Film-maker Loïc Jourdain on his latest documentary on life on Tory Island. Toraigh: Creag Bheag i Lár na Farraige (Tory:A Little Rock in the Middle of the Ocean) will be screened on TG4 at 9.30pm.
This is the third documentary I've made about Tory Island. My life changed in 1999 when I landed on the island in a curragh built by a group of people from my home territory of Brittany. Tory was almost ten miles off the coast, and once I arrived there, and met the people, this island, and the Donegal coast, became my home.
Over the next 20 years I made films about the Donegal islands and their people. I could see at first hand how these vulnerable communities are often neglected by the authorities and how they struggle with daily life simply because of where they are born, and where they choose to live. They are faced with physical isolation, the perils of the sea and storms, they lack services we take for granted, and really suffer from the absence of long term employment. When traditional routes into work such as fishing are curtailed by Dublin, there are few options other than emigration abroad, or relocation to the mainland. From my perspective, that means having to leave behind a strong community of family and friends, and a rich cultural heritage of language and music. Ironically, those who take the ferry to leave the island to find work will often pass the many visitors who come to the island to learn Irish, to view the spectacular scenery, or to spend an evening set-dancing in the Tory island club.
I felt compelled to document these lives, and bear witness to these personal accounts of island life. It seems obvious to me that Tory can be viewed as a microcosm of wider society – where the marginalised and vulnerable can be easily set to one side and ignored.
When I heard that Patsy Dan, the 'king' of the island for over 20 years was sick, it really pushed me to start this new film. It's very hard to predict or control what will happen on Tory, but I couldn’t have picked a better time to observe and record the harsh reality of island life. Aside from Patsy's illness, the island community was left reeling by a decision to replace the existing ferry service with a significantly older boat.
While the island was united in opposition to the new ferry service, how best to respond gradually caused a deep split in the small community.
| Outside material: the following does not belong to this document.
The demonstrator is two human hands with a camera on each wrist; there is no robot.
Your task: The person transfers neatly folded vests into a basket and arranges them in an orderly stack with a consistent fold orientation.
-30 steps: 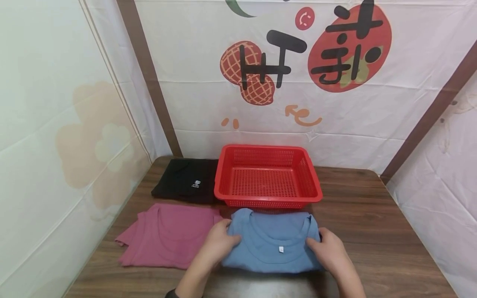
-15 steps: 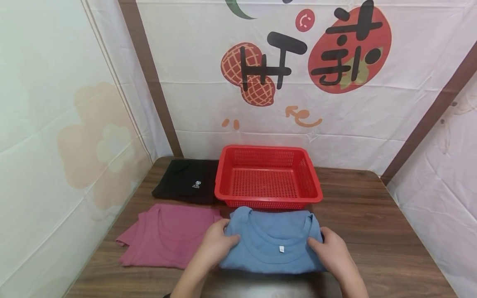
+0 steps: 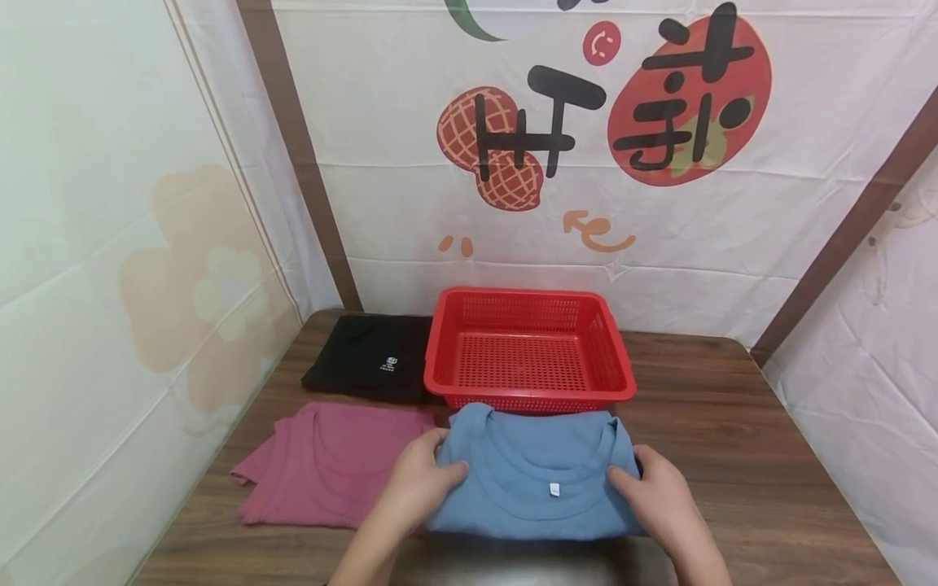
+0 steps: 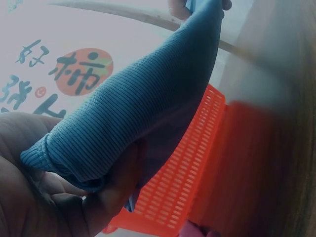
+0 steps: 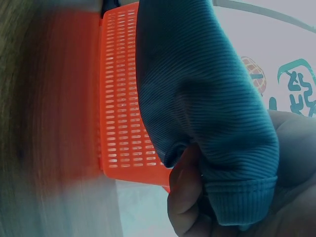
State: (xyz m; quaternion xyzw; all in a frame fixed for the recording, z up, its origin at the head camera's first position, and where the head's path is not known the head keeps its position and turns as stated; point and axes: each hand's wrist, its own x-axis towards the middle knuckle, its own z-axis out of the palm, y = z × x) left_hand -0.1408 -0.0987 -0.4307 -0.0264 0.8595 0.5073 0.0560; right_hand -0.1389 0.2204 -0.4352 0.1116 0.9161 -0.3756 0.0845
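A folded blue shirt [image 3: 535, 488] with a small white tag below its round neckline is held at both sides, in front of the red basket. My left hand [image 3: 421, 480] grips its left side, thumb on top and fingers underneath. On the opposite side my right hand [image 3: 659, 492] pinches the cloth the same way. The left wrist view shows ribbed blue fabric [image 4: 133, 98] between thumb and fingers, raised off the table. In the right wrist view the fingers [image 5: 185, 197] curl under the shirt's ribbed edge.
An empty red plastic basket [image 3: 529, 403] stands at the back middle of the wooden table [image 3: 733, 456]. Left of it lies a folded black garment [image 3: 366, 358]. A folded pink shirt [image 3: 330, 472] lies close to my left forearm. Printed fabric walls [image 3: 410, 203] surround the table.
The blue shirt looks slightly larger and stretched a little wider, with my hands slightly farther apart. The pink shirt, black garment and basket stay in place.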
Some islanders wanted to resist, and block the new ferry from landing. Others counselled caution, and compromise, and the community meetings I witnessed became difficult and heavy. Old fall outs from the past re-emerged, distressing to all, but largely invisible to those who continue to visit the island throughout.
Through it all we witness Patsy's health decline, as the strong spirit of the island wavers in the face of a new crisis imposed from outside.
Produced and filmed over two years, the film is supported by TG4, BBC NI, ILBF, CNC (France),the Breton Regional Fund in France, TBO and TVR (France). A cinema version will be released in France and Ireland in 2020.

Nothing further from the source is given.